Could you count the lines in the listing that include the word "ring"? Give only the number.
Top of Given data
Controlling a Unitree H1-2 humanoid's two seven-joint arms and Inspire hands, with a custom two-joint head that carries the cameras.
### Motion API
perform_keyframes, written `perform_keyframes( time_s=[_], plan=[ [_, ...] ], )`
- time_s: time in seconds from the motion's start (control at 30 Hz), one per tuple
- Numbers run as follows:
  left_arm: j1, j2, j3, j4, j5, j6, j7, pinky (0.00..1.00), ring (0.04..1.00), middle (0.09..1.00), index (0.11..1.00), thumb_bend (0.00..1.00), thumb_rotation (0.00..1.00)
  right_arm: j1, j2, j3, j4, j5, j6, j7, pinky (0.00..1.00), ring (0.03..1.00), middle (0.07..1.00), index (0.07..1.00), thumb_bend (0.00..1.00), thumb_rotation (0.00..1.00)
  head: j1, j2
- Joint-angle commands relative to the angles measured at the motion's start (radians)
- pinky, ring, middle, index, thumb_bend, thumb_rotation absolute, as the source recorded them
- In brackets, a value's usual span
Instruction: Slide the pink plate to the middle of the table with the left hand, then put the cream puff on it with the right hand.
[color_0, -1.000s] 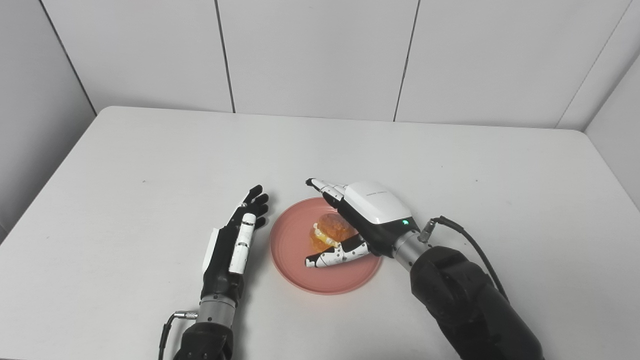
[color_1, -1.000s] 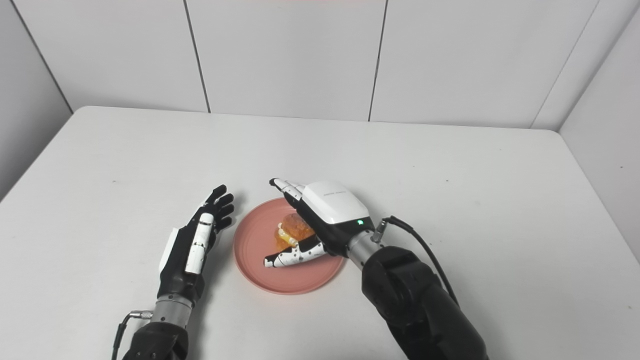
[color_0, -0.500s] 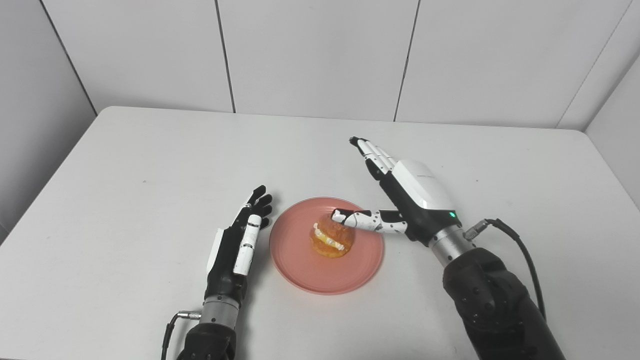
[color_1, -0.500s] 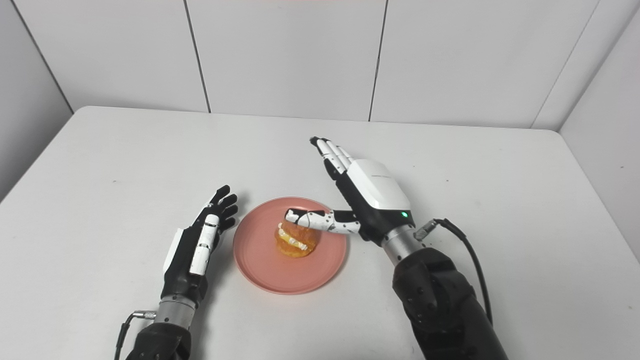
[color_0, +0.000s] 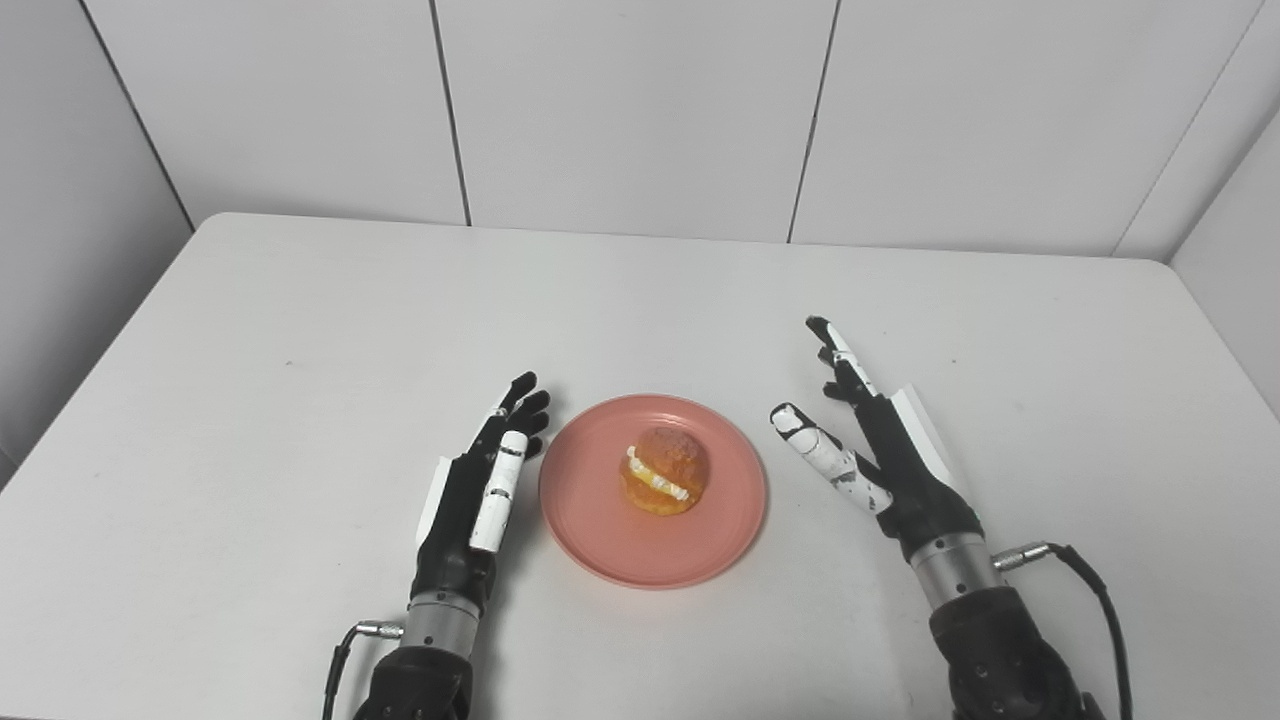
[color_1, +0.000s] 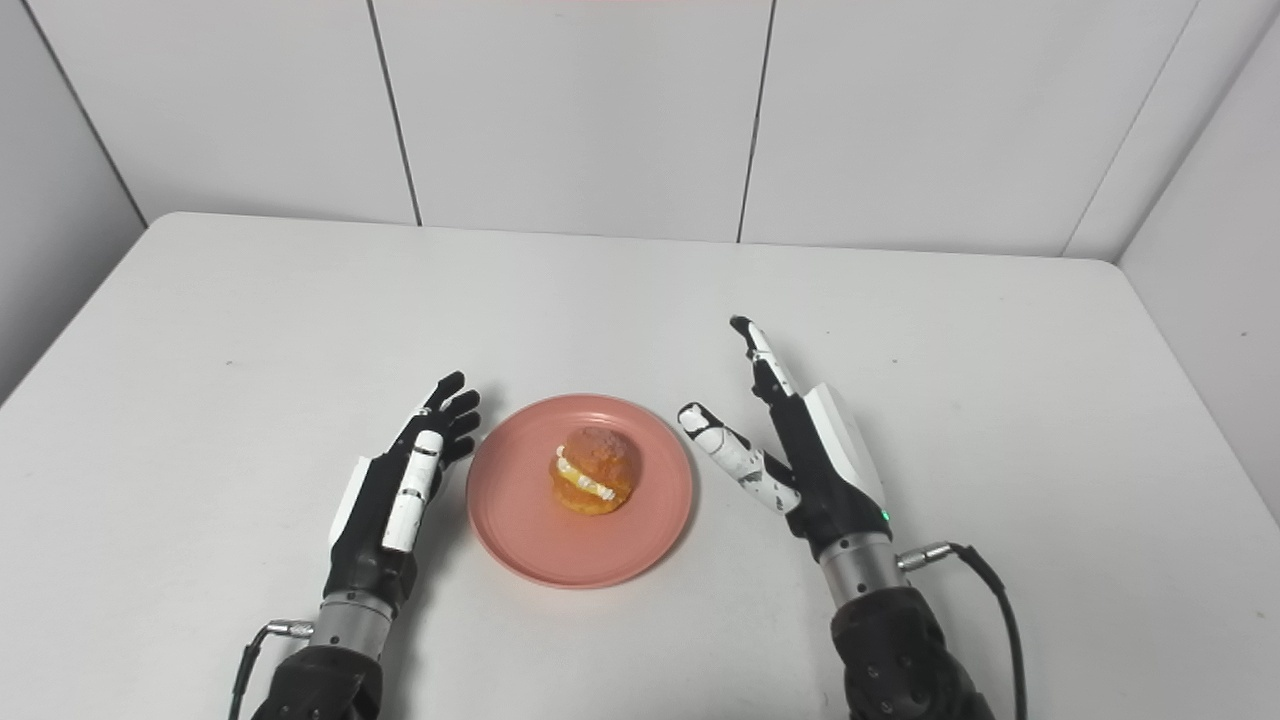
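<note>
**Entry: puff on plate, both hands clear — retreat step**

- **Plate** (color_0: 600, 545): pink, round, flat on the table (color_0: 300, 300), near the middle and a little toward my edge. I judge the slide done.
- **Puff** (color_0: 664, 470): sits on the plate, slightly toward 1 o'clock of its centre, cream seam showing, upright, touching neither hand. I judge the placing done too.
- **Left hand** (color_0: 478, 490): at the plate's 9 o'clock, just beside the rim, whether touching it I cannot tell. Fingers straight and apart, pointing to about 1 o'clock, holding nothing.
- **Right hand** (color_0: 880, 450): at the plate's 3 o'clock, near but apart from the rim. Fingers spread toward 11 o'clock, thumb (color_0: 820, 455) reaching out toward the plate, holding nothing.
- **Table**: white, bare apart from the above; white wall panels behind.

**Handling notes for the step in hand (withdrawal, as I judge it):**

1. I would draw each hand away from the plate, left toward 7 o'clock, right toward 5 o'clock, not across it.
2. The left hand sits closest to the rim; I would lift it before moving sideways so it cannot nudge the plate off centre.
3. I would keep the right thumb from sweeping back over the rim; the puff looks soft and light, and a brush could roll it.
4. Fingers should remain apart throughout; there is nothing left to grasp.
</note>
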Motion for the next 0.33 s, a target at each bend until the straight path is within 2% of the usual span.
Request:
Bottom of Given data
=== Result for this task ===
3